COMPENSATION FROM OFFENDERS VIA THE SENTENCING ACT

By Nina Vallins

Most victims of child abuse do not disclose their abuse until they are adults. Barriers to disclosing the abuse include prior experiences of being disbelieved or fear of being disbelieved; fear of retribution; overwhelming feelings of shame; and not knowing that the abuse is wrong or criminal and can be reported.[1] However, with the increased awareness over recent years of the prevalence of child abuse, we have seen a rise in the reporting, investigation and prosecution of child abuse offences.

For survivors of child abuse, the experience of being believed by police and prosecutors as adults can be a revelation and a transformative experience compared with their childhood experiences of being ignored, disregarded or disbelieved. Nevertheless, participating in the criminal justice process may be alienating; the victim becomes a witness – one piece of the evidence the prosecution will rely on at the trial of an alleged perpetrator – with decision-making power (to charge and prosecute) residing in the police and prosecution. Seeking compensation can, therefore, be an important part of seeking justice, as the victim is the agent who drives the claim.[2]

This article considers applications for compensation under s85B of the Sentencing Act 1991 (Vic), one of various avenues for survivors to seek compensation in Victoria. A Sentencing Act application (SAA) has the significant advantages of being relatively quick and less expensive than pursuing civil claims, and it requires the perpetrator (rather than an institution) to pay the compensation. It is the experience of Angela Sdrinis Legal that the numbers of victims of child abuse pursuing SAAs has significantly increased in recent years, which is obviously consequent upon the increase in investigation and prosecution of child abuse[3] and likely linked to the Royal Commission into Institutional Responses to Child Sexual Abuse. However, there are also significant hurdles for victims to overcome.

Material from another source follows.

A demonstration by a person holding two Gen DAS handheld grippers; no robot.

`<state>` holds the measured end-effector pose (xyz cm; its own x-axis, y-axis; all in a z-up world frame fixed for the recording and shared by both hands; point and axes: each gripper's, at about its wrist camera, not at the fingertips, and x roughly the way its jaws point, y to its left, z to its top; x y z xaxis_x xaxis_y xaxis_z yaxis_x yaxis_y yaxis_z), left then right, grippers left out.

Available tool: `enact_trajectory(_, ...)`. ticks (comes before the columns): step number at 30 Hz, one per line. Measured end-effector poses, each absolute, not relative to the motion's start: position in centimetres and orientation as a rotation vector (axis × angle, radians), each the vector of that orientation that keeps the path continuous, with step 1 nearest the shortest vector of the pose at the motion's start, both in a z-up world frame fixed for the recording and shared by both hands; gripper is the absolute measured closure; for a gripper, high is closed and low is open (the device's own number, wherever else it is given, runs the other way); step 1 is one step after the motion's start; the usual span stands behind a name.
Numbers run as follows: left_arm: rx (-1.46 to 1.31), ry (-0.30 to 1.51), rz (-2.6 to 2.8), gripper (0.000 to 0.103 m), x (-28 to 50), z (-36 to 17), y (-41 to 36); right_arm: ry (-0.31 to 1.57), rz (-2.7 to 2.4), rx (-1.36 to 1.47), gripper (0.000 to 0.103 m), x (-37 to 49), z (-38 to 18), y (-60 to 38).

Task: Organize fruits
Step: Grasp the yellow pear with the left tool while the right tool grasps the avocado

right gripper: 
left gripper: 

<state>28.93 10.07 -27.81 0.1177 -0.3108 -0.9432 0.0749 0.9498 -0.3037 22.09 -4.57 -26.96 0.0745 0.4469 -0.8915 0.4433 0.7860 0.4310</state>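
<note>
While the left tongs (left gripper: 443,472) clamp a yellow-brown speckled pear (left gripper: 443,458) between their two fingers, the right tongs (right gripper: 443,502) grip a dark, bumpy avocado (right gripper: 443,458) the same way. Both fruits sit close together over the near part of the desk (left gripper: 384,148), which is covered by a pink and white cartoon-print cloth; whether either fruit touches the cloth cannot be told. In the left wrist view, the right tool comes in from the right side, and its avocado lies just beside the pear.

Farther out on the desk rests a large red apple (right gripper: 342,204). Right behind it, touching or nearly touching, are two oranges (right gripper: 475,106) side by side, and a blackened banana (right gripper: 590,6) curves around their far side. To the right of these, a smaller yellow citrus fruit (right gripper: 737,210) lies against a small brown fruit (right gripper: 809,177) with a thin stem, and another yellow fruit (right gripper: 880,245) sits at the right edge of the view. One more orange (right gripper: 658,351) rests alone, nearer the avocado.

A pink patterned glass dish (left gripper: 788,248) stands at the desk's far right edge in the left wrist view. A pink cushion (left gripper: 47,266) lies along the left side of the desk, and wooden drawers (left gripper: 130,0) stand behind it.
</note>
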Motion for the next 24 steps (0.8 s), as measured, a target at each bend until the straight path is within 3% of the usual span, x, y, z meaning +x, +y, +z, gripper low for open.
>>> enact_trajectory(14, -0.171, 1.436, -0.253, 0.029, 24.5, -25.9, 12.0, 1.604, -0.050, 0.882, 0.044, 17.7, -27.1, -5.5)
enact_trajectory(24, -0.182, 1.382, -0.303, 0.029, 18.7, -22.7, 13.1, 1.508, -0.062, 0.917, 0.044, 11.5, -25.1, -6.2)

SENTENCING ACT APPLICATIONS

Under s85B, where a court finds a person guilty or convicts a person of an offence, it may order the offender (the respondent) to pay compensation to a person who has been injured as a direct result of the offence (the applicant). The applicant must make the SAA within 12 months of the offender being found guilty or convicted, although an applicant can apply for an extension of time.[4]

‘Injury’ is defined as actual physical bodily harm, a mental illness or disorder or exacerbation thereof, pregnancy, or grief, distress, trauma or other significant adverse effect.[5] The applicant does not need to prove that they have suffered a diagnosed psychological injury. Compensation is available for a wider range of injuries than are generally recognised at common law.[6]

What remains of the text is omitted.